Partnerships helped. With UNICEF and the UK Government, Kano delivered 55 climate‑resilient schools and primary healthcare centres. Solar power. Better ventilation. Flood‑aware designs. So when heatwaves hit or storms roll in, children can still learn and pregnant women can still see a nurse. Climate resilience, but in very human terms.

Waste didn’t get ignored either. REMASAB received 10 refuse trucks, two payloaders and a new waste‑handling system along key transport routes. The result? Cleaner streets, fewer disease vectors, slightly better air in a crowded state that needs every breath to count.

And then came the digital twist. Kano launched an online climate action and green investment platform. Short URL, big ambition. Real-time air and water quality data. Hazard reporting. Space for citizens to engage. Not many Nigerian states can say they’re using digital dashboards to shape environmental governance. Kano now can.

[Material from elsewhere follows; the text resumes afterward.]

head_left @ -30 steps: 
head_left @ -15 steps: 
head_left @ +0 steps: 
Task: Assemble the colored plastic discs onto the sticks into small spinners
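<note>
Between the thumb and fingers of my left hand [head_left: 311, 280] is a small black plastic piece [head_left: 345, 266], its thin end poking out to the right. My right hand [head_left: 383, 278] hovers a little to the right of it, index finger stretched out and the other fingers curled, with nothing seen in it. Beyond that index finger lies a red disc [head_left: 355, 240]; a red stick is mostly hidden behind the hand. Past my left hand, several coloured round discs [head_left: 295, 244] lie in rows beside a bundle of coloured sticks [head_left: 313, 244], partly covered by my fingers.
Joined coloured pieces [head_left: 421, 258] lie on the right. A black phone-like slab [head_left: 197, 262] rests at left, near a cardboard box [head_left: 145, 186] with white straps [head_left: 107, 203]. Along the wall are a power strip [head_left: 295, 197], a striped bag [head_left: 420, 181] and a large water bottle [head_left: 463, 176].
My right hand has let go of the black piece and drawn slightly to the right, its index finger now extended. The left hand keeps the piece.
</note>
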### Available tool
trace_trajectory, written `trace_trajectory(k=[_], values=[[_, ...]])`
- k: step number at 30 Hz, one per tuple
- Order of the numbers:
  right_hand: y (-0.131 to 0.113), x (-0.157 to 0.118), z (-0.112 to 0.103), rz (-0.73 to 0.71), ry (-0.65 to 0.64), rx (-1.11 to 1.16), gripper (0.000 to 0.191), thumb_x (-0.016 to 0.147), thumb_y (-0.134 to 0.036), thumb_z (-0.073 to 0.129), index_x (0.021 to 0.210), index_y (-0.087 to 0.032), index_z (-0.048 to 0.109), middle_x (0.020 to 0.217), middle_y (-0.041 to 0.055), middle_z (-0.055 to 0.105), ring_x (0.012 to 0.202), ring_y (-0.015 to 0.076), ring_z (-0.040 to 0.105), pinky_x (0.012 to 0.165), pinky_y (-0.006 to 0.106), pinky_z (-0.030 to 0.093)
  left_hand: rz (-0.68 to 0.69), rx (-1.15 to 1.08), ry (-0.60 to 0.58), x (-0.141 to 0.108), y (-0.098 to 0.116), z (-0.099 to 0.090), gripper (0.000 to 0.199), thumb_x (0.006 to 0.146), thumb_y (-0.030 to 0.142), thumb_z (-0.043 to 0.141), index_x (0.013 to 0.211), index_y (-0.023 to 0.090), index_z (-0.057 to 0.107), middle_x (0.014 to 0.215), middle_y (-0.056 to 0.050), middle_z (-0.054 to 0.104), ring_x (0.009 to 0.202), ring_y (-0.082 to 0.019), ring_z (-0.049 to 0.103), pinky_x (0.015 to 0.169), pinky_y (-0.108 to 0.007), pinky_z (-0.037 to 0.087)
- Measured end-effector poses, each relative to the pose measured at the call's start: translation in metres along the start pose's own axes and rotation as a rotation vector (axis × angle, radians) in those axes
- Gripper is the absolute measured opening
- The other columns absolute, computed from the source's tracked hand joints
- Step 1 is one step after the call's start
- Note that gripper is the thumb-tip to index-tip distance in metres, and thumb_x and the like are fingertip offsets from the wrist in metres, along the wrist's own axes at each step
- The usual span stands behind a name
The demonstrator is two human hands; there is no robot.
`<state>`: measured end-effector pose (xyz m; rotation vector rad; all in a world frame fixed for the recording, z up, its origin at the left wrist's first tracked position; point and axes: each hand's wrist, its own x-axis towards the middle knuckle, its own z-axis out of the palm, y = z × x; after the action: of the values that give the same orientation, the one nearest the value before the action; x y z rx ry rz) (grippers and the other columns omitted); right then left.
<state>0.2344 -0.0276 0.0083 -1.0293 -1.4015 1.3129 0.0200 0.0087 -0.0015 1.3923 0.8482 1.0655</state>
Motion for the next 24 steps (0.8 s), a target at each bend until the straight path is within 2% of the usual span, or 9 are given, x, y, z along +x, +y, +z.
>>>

By the time the 2025 ranking was compiled, the numbers simply told the story that had already unfolded on the ground. From 45 points in 2024 to 280 in 2025. Institutional arrangements. Policy foundations. Budgeting. Execution. Online visibility. Box‑ticking? No. Box‑rewriting.

People are feeling it. Safer roads. Cleaner neighbourhoods. More reliable water. Better crop prospects. Health centres that keep running when the weather turns extreme.

Is the journey over? Not even close. Climate leadership doesn’t really have a finish line. Kano knows that. The state is still leaning on the ranking framework, still working with partners like PACE under the UK‑FCDO, still listening to community leaders and civil society.

It’s not yet uhuru, as some like to say. But from 35th to 4th, one thing is clear.

Kano has left the climate sidelines. And it’s not planning to go back.